Task directions —
Return the lines below in which the string "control" occurs.

BEGIN Data records

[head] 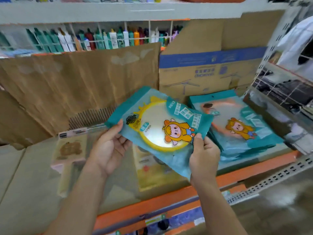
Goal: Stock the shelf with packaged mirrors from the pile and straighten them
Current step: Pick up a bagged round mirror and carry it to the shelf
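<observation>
Held pack: you have a teal plastic-film packet with a round yellow-framed mirror and a cartoon child printed on it (157,126), raised above the shelf and just left of the stack.
Left hands: your left hand (108,148) pinches the pack's left edge, thumb on top and fingers underneath.
Right hands: your right hand (203,156) pinches the near right corner the same way.
Stack: matching teal mirror packets (237,126) lie flat on the orange-lipped metal shelf (254,168), in front of a brown cardboard box with a blue band (203,65).
Heading: printed face up, header end toward the back but skewed left against the stack.
Long axis: it seems to run far-left to near-right, though the wide lens bends it.
Risk, slip: you hold only the edges of slick film, so the mirror's weight could slide it out.
Risk, skew: set down at this angle, it will overhang the stack and need squaring.
Risk, shove: pushing it home may shunt the loose upper packets.
</observation>
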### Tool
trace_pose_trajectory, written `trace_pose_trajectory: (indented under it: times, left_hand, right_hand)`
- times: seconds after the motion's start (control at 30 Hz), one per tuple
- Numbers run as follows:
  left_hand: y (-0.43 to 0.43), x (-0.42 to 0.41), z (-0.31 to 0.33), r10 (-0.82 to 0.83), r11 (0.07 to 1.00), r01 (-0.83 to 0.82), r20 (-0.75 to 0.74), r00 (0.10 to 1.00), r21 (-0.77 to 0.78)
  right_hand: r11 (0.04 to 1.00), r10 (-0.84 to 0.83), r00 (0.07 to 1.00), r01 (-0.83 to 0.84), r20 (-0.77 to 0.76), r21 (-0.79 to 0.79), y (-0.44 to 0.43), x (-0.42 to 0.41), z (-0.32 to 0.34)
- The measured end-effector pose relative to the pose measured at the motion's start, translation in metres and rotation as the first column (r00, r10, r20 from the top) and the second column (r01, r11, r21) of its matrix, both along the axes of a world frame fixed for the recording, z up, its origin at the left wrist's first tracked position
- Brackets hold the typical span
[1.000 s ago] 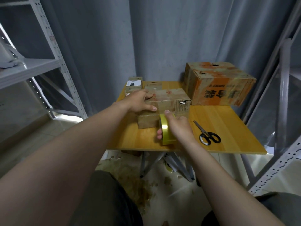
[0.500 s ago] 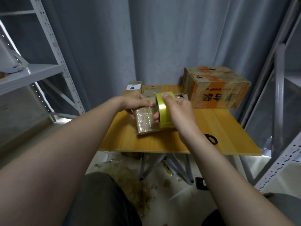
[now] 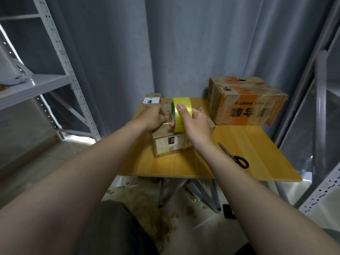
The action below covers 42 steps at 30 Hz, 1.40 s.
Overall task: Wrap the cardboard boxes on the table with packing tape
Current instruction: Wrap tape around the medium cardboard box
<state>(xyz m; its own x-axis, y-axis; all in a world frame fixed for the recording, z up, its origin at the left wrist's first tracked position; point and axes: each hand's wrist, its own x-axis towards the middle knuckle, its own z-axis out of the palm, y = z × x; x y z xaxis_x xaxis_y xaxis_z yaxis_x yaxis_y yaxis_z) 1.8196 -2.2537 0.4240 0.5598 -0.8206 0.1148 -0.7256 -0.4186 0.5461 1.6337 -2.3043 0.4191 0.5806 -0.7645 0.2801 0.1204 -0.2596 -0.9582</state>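
Observation:
A small brown cardboard box (image 3: pixel 171 145) with a black label sits near the middle of the wooden table (image 3: pixel 257 153). My right hand (image 3: pixel 196 124) grips a yellow roll of packing tape (image 3: pixel 181 113) and holds it above the box's top. My left hand (image 3: pixel 154 117) rests on the box's top left, its fingertips at the roll where the tape leaves it. Whether those fingers pinch the tape end is hidden.
A large orange-printed carton (image 3: pixel 244 102) stands at the back right of the table. Small boxes (image 3: pixel 151 101) sit at the back left. Black scissors (image 3: pixel 233 156) lie to the right of the box. Metal shelving (image 3: pixel 60 57) flanks both sides.
My right hand lifted the tape roll from the box's front face up over its top. The left hand slid along the top toward the roll.

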Motion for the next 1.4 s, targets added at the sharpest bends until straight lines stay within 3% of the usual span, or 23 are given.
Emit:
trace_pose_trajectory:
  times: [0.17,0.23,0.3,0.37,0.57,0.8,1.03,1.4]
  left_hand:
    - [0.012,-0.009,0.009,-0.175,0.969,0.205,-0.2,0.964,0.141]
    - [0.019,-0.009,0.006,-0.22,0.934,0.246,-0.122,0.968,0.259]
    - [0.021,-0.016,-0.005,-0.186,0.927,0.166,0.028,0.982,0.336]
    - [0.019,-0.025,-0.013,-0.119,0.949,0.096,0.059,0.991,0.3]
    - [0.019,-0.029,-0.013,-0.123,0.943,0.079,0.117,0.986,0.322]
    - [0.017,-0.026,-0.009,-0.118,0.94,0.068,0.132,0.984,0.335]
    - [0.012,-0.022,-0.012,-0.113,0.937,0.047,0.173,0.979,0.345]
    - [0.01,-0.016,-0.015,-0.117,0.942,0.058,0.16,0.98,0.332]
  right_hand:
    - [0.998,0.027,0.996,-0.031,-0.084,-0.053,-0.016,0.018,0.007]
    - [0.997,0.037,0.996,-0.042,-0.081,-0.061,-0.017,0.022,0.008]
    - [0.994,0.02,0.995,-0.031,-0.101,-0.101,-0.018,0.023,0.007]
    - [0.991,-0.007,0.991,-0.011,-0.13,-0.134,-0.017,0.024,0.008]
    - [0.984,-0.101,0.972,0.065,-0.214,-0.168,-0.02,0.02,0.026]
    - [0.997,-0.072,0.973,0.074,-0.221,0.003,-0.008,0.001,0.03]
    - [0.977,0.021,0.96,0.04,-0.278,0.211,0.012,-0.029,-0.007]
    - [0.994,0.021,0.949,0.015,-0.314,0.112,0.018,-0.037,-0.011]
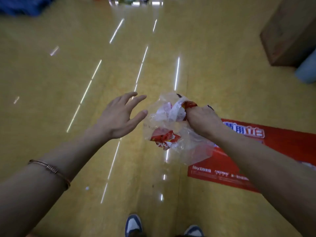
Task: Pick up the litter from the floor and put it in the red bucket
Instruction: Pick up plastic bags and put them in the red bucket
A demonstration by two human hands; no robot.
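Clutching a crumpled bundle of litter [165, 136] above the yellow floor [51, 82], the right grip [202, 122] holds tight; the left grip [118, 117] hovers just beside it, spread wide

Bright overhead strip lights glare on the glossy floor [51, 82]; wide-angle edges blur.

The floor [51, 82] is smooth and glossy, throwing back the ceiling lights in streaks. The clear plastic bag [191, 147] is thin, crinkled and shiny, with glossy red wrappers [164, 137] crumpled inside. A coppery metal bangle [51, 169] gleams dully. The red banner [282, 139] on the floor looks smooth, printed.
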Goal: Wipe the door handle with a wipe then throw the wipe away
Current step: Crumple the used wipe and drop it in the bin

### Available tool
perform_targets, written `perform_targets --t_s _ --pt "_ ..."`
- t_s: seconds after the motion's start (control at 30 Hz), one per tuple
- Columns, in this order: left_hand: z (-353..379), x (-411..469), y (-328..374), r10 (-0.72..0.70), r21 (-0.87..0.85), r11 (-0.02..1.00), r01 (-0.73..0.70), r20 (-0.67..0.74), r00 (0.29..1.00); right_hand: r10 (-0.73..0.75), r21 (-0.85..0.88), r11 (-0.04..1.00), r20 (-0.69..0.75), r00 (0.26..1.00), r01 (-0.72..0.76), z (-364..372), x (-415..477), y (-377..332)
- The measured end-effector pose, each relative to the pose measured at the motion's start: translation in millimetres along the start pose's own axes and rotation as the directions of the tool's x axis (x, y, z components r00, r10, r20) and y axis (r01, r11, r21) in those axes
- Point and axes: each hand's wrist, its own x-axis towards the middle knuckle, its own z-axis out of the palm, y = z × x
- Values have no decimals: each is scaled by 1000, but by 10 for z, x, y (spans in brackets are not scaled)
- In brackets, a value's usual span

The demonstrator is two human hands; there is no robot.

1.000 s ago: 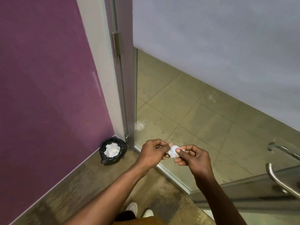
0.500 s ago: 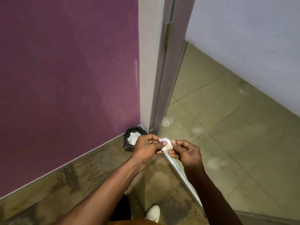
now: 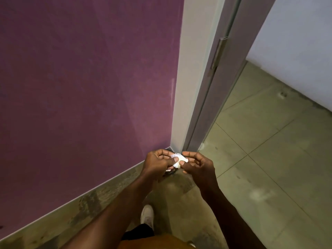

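A small crumpled white wipe [image 3: 177, 160] is pinched between the fingertips of both hands. My left hand [image 3: 158, 163] grips it from the left and my right hand [image 3: 198, 166] from the right. Both hands hover right over a black-lined bin [image 3: 170, 172] in the floor corner, which they almost wholly hide; only a dark sliver of its rim shows below the wipe. The door handle is out of view.
A purple wall [image 3: 86, 90] fills the left. A white door frame [image 3: 190, 87] and a grey hinged door edge [image 3: 221, 72] rise behind the hands. Tiled floor [image 3: 269, 159] spreads to the right. My white shoe [image 3: 147, 215] stands below the hands.
The view has swung left and closer to the corner. The handle has left the frame, and my hands with the wipe now cover the bin that stood to their left.
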Motion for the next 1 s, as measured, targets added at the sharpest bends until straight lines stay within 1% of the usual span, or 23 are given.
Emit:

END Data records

Exercise result —
- times: seconds after the motion's start (control at 30 Hz), one per tuple
- t_s: seconds after the motion's start (control at 30 Hz), one per tuple

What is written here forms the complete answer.